Die Werte sind als Mittelwerte t Standardabweichung angegeben.
(* Statistisch signifikanter Unterschied im Vergleich zur Kontrollgruppe I, wie durch den ungepaarten t-Test nachgewiesen wurde, durchgeführt an Mittelwerten, welche logarithmisch transformiert wurden.)
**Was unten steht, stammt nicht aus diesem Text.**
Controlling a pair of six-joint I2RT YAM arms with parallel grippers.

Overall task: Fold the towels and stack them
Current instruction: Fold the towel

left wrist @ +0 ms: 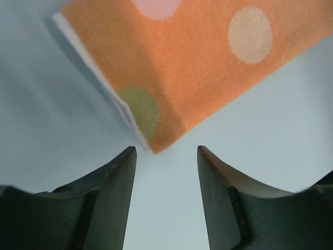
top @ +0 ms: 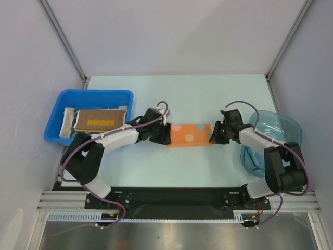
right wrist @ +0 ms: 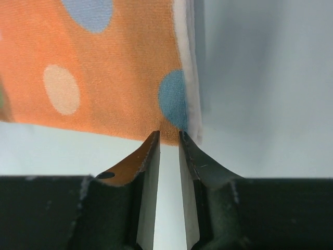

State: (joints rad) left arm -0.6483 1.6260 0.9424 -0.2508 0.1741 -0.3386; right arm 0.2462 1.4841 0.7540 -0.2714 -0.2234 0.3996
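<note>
An orange towel (top: 190, 135) with pale dots lies folded flat in the middle of the table. It also shows in the left wrist view (left wrist: 197, 67) and the right wrist view (right wrist: 114, 67). My left gripper (top: 165, 134) is open and empty, its tips (left wrist: 166, 151) just short of the towel's left corner. My right gripper (top: 212, 136) is at the towel's right end. Its jaws (right wrist: 169, 134) stand a narrow gap apart with the towel's edge at their tips and the cloth not bunched. A folded brown towel (top: 100, 120) lies in the blue bin (top: 93, 95) beside a pale towel (top: 66, 122).
The blue bin stands at the left edge of the table. A clear blue plastic tub (top: 273, 136) stands at the right edge, close behind my right arm. Grey walls close the table on three sides.
</note>
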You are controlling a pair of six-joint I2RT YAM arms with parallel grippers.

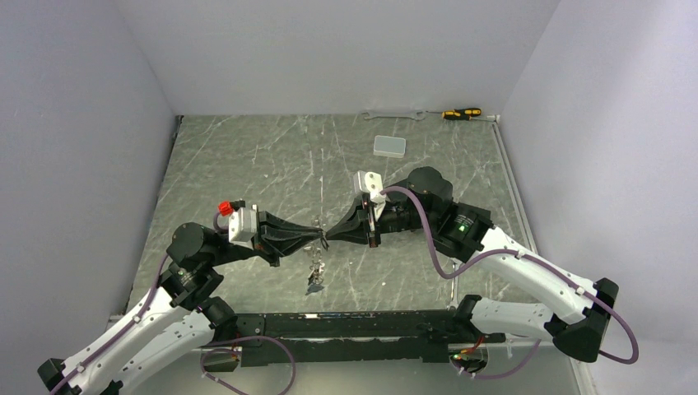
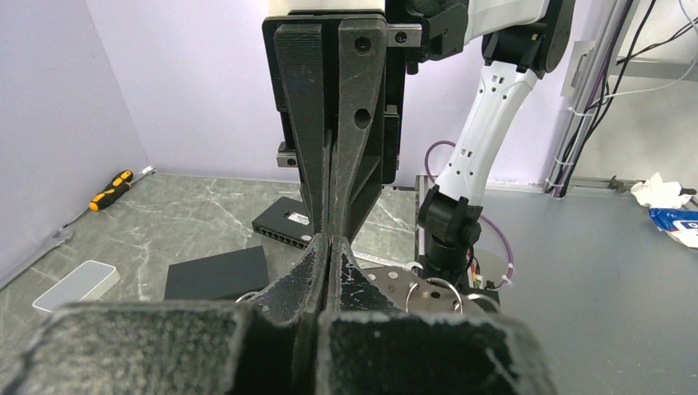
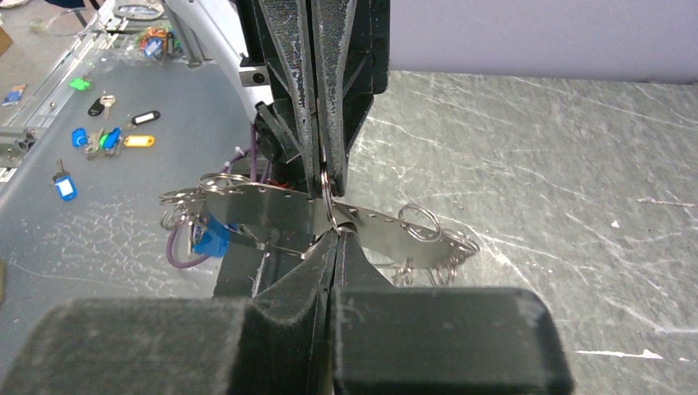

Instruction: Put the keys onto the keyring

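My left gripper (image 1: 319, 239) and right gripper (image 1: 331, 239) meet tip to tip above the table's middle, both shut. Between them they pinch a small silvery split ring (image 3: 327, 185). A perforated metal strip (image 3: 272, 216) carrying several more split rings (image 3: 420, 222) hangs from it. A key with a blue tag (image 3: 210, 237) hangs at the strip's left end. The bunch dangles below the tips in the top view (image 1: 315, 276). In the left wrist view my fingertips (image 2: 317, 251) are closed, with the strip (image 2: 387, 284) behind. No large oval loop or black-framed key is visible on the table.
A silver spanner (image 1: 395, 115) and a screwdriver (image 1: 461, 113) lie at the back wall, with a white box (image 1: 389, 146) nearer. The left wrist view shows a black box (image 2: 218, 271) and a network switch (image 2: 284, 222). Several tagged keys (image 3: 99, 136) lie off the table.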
* deutlich verschieden von der unbehandelten Kontrollgruppe, wie durch den ungepaarten t-Test nachgewiesen wurde.

Claims

Eine pharmazeutische Zusammensetzung, umfassend einen TNF-Inhibitor, der durch die Addition eines aus einer sich wiederholenden Komponente gebildeten Polymer-Materials mit hohem Molekulargewicht modifiziert ist, um eine physiologisch verträgliche Formulierung zur verzögerten Freigabe zu bilden.
Verwendung einer therapeutisch wirksamen Menge eines TNF-Inhibitors, der eine Aminosäuresequenz umfasst, die aus folgender Gruppe ausgewählt wird: (i) die Aminosäuresequenz des 30 kDa-Inhibitors oder eines TNF-inhibitorischen Fragments davon oder eines Muteins davon; (ii) die Aminosäuresequenz des 40 kDa-Inhibitors oder eines TNF-inhibitorischen Fragments oder Muteins davon; (iii) die Aminosäuresequenz des 40 kDa-Inhibitors Δ53 oder eines TNF-inhibitorischen Fragments oder Muteins davon; und (iv) die Aminosäuresequenz des 40 kDa-Inhibitors Δ51 oder eines TNF-inhibitorischen Fragments oder Muteins davon zur Herstellung eines Arzneimittels zur Behandlung oder Vorbeugung von Osteoarthritis, Spondylitis ankylosans, Arthritis gonorrhoica, mit der Reiter-Krankheit assoziierter Arthritis und Gicht.
Verwendung nach Anspruch 2, bei der der TNF-Inhibitor einen natürlich nicht vorkommenden Cystein-Rest aufweist.
Verwendung nach Anspruch 3, bei der der natürlich nicht vorkommende Cystein-Rest an der Position 105 des 30 kDa-Inhibitors sich befindet.
Verwendung nach einem der Ansprüche 2 bis 4, bei der der TNF-Inhibitor glycosyliert ist oder bei der der TNF-Inhibitor nicht glycosyliert ist.
Verwendung nach einem der Ansprüche 2 bis 4, bei der der TNF-Inhibitor am N-Terminus einen Methionin-Rest aufweist.
Verwendung nach einem der Ansprüche 2 bis 6, bei der der TNF-Inhibitor durch DNA-Rekombinationsverfahren hergestellt wird.
Verwendung nach einem der Ansprüche 2 bis 7, bei der der TNF-Inhibitor im Wesentlichen rein ist.
Verwendung nach einem der Ansprüche 2 bis 8, bei der das Polypeptid an ein aus einer sich wiederholenden Komponente gebildetes Polymer-Material mit hohem Molekulargewicht gekoppelt ist.
Verwendung nach Anspruch 9, bei der das Polymer-Material mit hohem Molekulargewicht Polyethylenglycol ist.
Verwendung nach einem der Ansprüche 2 bis 10, bei der das Arzneimittel eine pharmakologisch verträgliche Formulierung zur verzögerten Freigabe umfasst.
Verwendung nach einem der Ansprüche 2 bis 11, bei der das Arzneimittel eine intraartikuläre, subkutane, intramuskuläre, intravenöse, intranasale, orale oder lokale Verabreichung des TNF-Inhibitors erlaubt.
Verwendung nach einem der Ansprüche 2 bis 11, bei der das Arzneimittel eine kontinuierliche Infusion erlaubt.